The U.S. Centers for Disease Control and Prevention says in 2006, opioid prescribing rates began to steadily increase. In that year, doctors in Pennsylvania were prescribing 69.5 opioid pills for every 100 people here. In 2012, at the peak of this overprescribing, it was 83.3 pills for every 100 Pennsylvanians. It wasn’t until 2016 that prescribing rates began to dip below 2006 levels.
In 2017, prescription opioids were involved in 234 overdose deaths out of 1,217 fatal overdoses. (Use of benzodiazepines, legal antianxiety drugs that can cause overdoses when combined with any opioid — legal or not — are also on the rise in Philadelphia.
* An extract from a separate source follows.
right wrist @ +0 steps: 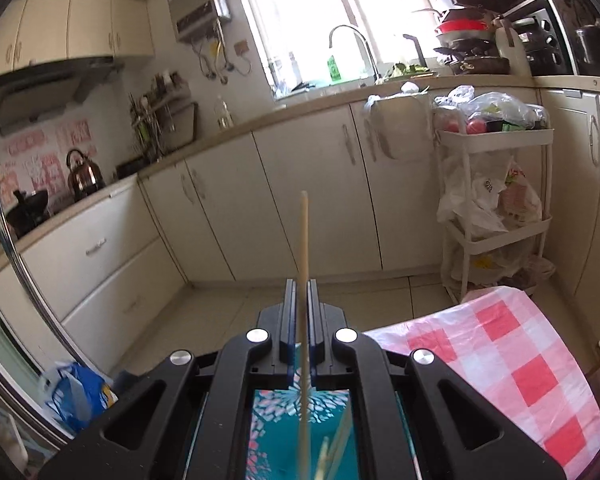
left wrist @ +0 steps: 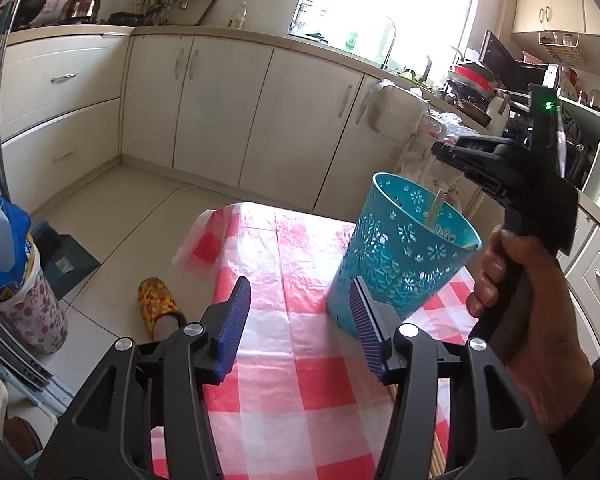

A combination of benzos and opioids was implicated in more than a third of the city’s fatal overdoses last year.)
Would a border wall help stop the flow of illicit drugs?
The DEA’s reports suggest it would not, and independent authorities agree.
The news site Vox quotes several experts who say that at best, a border wall would make very little difference in the battle against large-scale drug trafficking, which is controlled more by market demand than border security.
“History shows us that border enforcement has been much more effective at changing the when and where of drugs being brought into the United States rather than the overall amount of drugs being brought into the United States,” Christopher Wilson, the deputy director of the Mexico Institute at the Wilson Center, told Vox’s German Lopez.